WORK TO BE COMPLETED:
What is needed is a copy of each line in the listing below that contains "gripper".

* * * * * * *

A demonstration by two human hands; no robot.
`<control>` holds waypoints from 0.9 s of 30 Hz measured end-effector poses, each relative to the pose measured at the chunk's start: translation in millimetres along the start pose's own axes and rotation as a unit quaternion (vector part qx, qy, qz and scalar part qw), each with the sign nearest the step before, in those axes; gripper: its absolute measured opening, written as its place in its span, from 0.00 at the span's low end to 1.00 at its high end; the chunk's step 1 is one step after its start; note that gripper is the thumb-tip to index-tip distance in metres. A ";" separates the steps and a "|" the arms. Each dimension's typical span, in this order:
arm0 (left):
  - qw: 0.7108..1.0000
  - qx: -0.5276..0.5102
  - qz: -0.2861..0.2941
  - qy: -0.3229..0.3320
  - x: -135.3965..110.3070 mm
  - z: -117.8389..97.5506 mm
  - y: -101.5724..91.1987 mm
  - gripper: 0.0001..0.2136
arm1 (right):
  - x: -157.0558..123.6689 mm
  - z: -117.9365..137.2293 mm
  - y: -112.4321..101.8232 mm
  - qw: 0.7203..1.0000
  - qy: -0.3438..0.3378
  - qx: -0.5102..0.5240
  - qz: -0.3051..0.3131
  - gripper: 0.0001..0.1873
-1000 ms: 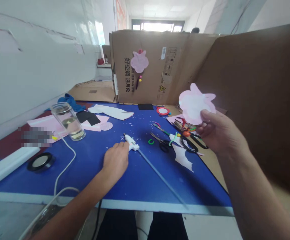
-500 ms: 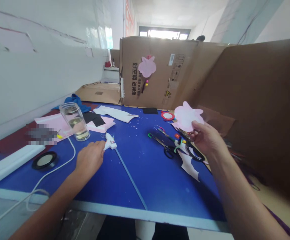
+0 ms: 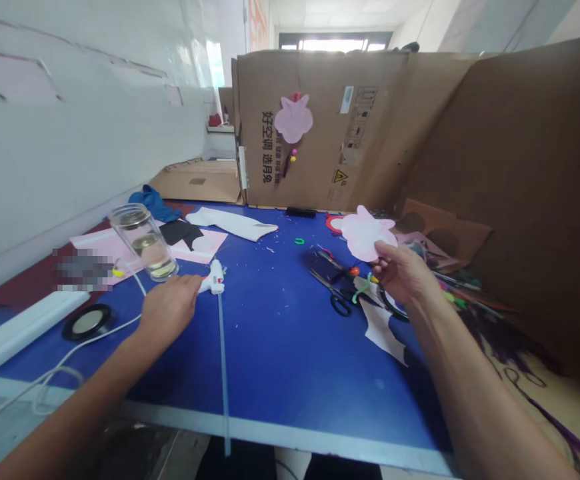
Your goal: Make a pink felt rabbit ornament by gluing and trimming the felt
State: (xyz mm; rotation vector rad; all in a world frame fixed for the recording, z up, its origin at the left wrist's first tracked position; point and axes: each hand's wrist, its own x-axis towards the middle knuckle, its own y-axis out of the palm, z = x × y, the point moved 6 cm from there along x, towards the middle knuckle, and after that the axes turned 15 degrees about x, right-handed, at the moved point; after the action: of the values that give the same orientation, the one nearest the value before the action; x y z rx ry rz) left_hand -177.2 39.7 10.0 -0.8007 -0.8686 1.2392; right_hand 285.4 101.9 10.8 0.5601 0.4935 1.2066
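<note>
Since half a second ago, the left hand [image 3: 167,308] is swinging the glue gun [image 3: 215,279] round: its long glue stick [image 3: 222,360], which was slanting off toward the lower right, is now running almost straight back toward the person, past the table [image 3: 280,347] edge. The gun's nozzle is pointing away, toward the far cardboard wall [image 3: 320,120]. The left hand is lying curled over the gun's grip, fingers closing around it. The right hand [image 3: 403,273] is coming lower and is pinching a pink cutout [image 3: 365,233] between thumb and fingers, holding it up just above the scissors [image 3: 333,293]. The cutout is flat, soft-edged and lobed like a flower. A clear glass jar [image 3: 143,241] is standing just beyond the left hand, with a white cable [image 3: 95,333] trailing beside the wrist.
</note>
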 end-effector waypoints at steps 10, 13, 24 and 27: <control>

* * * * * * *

SOLVED PROBLEM:
`<control>` holds waypoints from 0.9 s of 30 Hz measured end-effector poses, each relative to the pose measured at the chunk's start: translation in millimetres along the start pose's own axes and rotation as a unit quaternion (vector part qx, qy, qz and scalar part qw), each with the sign nearest the step before, in those axes; gripper: its absolute measured opening, written as its place in its span, from 0.00 at the span's low end to 1.00 at its high end; the chunk's step 1 is one step after its start; note that gripper is the thumb-tip to index-tip distance in metres. A ";" separates the steps and a "|" the arms. Each dimension's typical span, in this order:
  - gripper: 0.0001..0.2136
  - gripper: 0.0001..0.1873

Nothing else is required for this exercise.